NOTE: Requires the u flag, as \R is currently just an escape for R without the u flag.

NOTE: Not supported inside of a character class.

Possessive Quantifiers

Status: Definitive

Prior Art: Perl, PCRE, Boost.Regex, Oniguruma, ICU, Glib/GRegex (feature comparison)

Possessive quantifiers are like normal (a.k.a. "greedy") quantifiers, but do not backtrack if the rest of the pattern to the right fails to match. Possessive quantifiers are often used as a performance tweak to avoid expensive backtracking in a complex pattern.

  • *+ — Match zero or more instances of the preceding atom without backtracking.
  • ++ — Match one or more instances of the preceding atom without backtracking.
  • ?+ — Match zero or one instances of the preceding atom without backtracking.
  • {n,}+ — Where n is an integer. Matches the preceding atom at-least n times without backtracking.
  • {n,m}+ — Where n and m are integers, and m >= n. Matches the preceding atom at-least n times and at-most m times without backtracking.

NOTE: This has no conflicts with existing syntax, as ECMAScript currently produces an error for this syntax in both u and non-u modes.

Atomic Groups

Status: Definitive

Prior Art: Perl, PCRE, Boost.Regex, .NET, Oniguruma, ICU, Glib/GRegex (feature comparison)
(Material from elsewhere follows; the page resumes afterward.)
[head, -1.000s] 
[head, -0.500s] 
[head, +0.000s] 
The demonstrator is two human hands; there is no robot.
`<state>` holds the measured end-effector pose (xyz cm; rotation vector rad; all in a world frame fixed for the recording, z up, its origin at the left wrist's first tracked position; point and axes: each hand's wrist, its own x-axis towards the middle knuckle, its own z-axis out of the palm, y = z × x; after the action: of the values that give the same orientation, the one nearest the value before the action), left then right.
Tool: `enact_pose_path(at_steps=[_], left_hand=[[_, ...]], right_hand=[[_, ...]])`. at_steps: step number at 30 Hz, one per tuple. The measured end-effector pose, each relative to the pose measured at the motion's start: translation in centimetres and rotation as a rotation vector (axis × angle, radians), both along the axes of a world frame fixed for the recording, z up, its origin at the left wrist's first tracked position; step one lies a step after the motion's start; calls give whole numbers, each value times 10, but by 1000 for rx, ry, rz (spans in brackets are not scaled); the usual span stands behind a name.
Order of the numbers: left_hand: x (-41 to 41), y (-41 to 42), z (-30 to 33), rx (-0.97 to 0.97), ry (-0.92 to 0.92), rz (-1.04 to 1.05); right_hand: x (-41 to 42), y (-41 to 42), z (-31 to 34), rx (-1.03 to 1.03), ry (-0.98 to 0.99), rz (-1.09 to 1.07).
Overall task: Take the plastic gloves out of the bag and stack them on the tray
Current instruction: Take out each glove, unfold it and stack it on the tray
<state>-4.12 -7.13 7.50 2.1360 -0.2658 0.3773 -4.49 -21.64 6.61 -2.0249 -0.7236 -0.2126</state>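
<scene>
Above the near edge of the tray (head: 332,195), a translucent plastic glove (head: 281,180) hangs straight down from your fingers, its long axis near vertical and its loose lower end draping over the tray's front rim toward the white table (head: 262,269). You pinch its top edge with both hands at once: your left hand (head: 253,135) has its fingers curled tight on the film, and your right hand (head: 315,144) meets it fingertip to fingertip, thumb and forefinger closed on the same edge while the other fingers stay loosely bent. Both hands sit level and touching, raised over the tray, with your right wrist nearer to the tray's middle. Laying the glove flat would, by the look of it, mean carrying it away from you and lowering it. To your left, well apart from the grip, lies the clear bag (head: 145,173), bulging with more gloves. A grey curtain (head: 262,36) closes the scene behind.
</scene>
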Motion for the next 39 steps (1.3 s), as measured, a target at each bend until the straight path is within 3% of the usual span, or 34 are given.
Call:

An Atomic Group is a non-backtracking expression which is matched independent of neighboring patterns, and will not backtrack in the event of a failed match. This is often used to improve performance.

  • (?>pattern) — Matches the provided pattern, but no backtracking is performed if the match fails.

NOTE: This has no conflicts with existing syntax, as ECMAScript currently produces an error for this syntax in both u and non-u modes.

Example

// NOTE: x-mode flag used to illustrate difference
// without atomic groups:
const re1 = /\((      [^()]+   | \([^()]*\))+ \)/x;
re1.test("((()aaaaaaaaaaaaaaaaaaaaaaaaaaaaa"); // can take several seconds to fail

// with atomic groups
const re2 = /\((  (?> [^()]+ ) | \([^()]*\))+ \)/x;
re2.test("((()aaaaaaaaaaaaaaaaaaaaaaaaaaaaa"); // significantly faster as less backtracking is involved

Conditional Expressions

Status: Definitive/Proposed (depending on condition, see below)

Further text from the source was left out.